» **WHAT YOU ARE ASKED TO DO**
Beginning with the line that contains "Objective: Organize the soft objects", output each line below exactly through the last one, both included, and nothing else.

*** DATASET EXCERPT Section Begins ***

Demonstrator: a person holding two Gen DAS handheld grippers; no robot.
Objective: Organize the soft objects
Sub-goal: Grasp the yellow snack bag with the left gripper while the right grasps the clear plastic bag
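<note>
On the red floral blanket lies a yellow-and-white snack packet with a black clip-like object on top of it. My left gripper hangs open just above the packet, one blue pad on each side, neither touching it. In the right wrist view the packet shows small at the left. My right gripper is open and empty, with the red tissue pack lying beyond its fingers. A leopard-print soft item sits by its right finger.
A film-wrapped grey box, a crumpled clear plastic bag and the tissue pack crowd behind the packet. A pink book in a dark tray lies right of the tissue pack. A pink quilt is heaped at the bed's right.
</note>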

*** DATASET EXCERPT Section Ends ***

» **EXPECTED ANSWER**
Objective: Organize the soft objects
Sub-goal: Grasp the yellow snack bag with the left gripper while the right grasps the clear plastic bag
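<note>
On the red floral blanket lies a yellow-and-white snack packet with a black clip-like object on top of it. My left gripper hangs open just above the packet, one blue pad on each side, neither touching it. In the right wrist view the packet shows small at the left. My right gripper is open and empty, with the red tissue pack lying beyond its fingers. A leopard-print soft item sits by its right finger.
A film-wrapped grey box, a crumpled clear plastic bag and the tissue pack crowd behind the packet. A pink book in a dark tray lies right of the tissue pack. A pink quilt is heaped at the bed's right.
</note>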

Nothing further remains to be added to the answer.